→ Task objective
The result should be the full listing copied exactly, with no pictures in it.

→ Dataset extract
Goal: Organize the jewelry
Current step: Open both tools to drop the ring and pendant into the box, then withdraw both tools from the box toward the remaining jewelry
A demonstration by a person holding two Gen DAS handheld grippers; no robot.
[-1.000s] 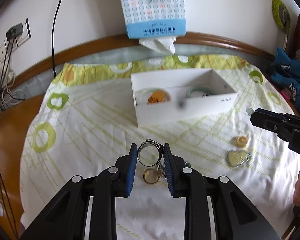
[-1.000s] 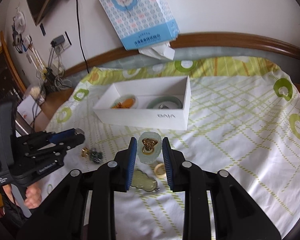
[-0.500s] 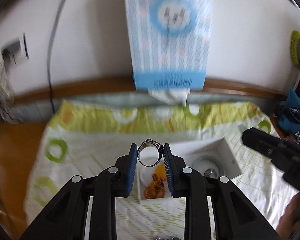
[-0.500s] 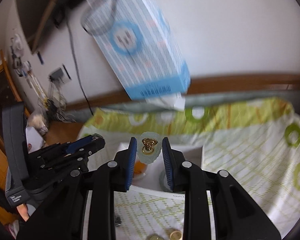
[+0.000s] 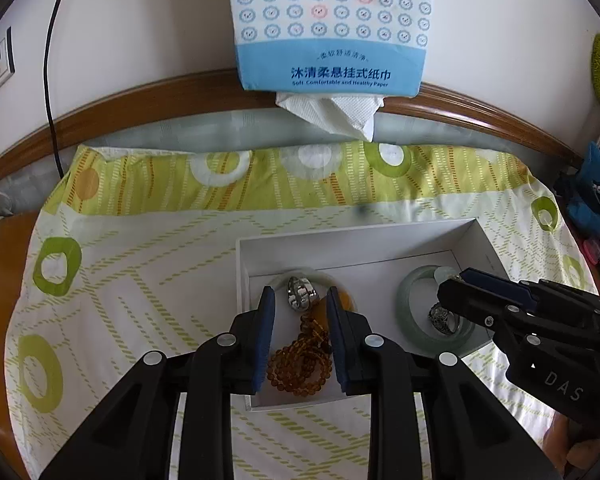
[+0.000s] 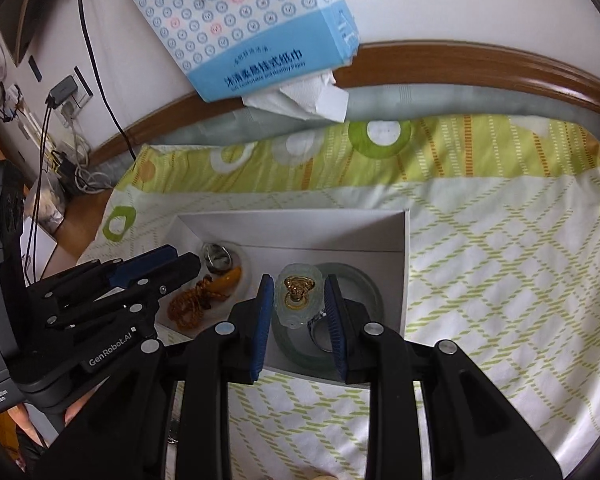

→ Task response
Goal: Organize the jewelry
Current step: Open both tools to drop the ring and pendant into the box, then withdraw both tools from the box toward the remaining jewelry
A demonstration by a person holding two Gen DAS handheld grippers; no robot.
[-1.000s] 
[-1.000s] 
[-0.500s] 
[-0.500s] 
[+0.000s] 
[+0.000s] 

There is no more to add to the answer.